The clinical validation of gold-195m: A new short half-life radiopharmaceutical for rapid, sequential, first pass angiocardiography in patients
With technetium-99m radiopharmaceuticals, first pass radionuclide angiocardiography is of limited use for multiple intervention studies because of the large radiation burden imposed on the patients. A portable mercury-195m/gold-195m generator has been developed capable of producing 17 to 20 mCi aliquots of the short half-life (30.5 seconds) gold-195m in less than 0.5 ml of generator eluate. Safety of the eluate has been established both in the experimental animal and in human beings.
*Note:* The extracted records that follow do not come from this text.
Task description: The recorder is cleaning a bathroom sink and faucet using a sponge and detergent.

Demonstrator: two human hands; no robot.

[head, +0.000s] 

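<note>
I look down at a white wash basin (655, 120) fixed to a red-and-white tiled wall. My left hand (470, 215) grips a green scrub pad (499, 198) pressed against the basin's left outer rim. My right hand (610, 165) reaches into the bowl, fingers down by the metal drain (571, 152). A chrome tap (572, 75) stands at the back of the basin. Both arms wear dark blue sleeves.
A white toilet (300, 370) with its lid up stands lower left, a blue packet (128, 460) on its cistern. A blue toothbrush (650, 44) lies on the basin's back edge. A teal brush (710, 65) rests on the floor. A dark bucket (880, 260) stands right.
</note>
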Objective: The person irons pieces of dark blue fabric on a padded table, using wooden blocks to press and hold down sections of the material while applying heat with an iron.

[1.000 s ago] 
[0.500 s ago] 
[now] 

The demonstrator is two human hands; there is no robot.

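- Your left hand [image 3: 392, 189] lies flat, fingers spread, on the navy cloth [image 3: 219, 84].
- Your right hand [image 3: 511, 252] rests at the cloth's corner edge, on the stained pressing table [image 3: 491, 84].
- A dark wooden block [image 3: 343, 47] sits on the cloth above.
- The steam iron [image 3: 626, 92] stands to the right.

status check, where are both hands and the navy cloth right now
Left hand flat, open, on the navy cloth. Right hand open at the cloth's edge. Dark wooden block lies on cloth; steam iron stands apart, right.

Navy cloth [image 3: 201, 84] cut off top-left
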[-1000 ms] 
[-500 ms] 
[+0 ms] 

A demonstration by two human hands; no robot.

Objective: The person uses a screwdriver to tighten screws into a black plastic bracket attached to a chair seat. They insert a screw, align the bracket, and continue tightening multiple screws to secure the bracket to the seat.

Fifteen patients underwent two first pass radionuclide angiograms with gold-195m, followed by a standard technetium-99m study. There was a close correlation between the left ventricular ejection fraction measured from gold and technetium studies (correlation coefficient [r] = 0.99, standard error of the estimate [SEE] 3.1%). Interobserver and sequential reproducibility of gold studies were excellent (mean variability ± standard deviation [SD]2.0 ± 2.9 and 0.6 ± 2.7%, respectively). Statistical reliability of the gold studies, as assessed from the observed left ventricular end-diastolic counts, matched that of technetium studies, and similarly, the images obtained from the two radiopharmaceuticals were identical. Residual count rates 5 minutes after first pass acquisition with gold were 480 ± 140 counts/s in the whole field of view, and 50 ± 30 counts/s over the left ventricle, these values being less than 1% of the residual counts after technetium.
Accurate, reproducible, high count-rate first pass studies are obtainable with gold-195m, with a markedly reduced radiation exposure to the patients. It is now possible to perform rapid sequential first pass cardiac imaging studies without the constraints of an unacceptable high radiation burden.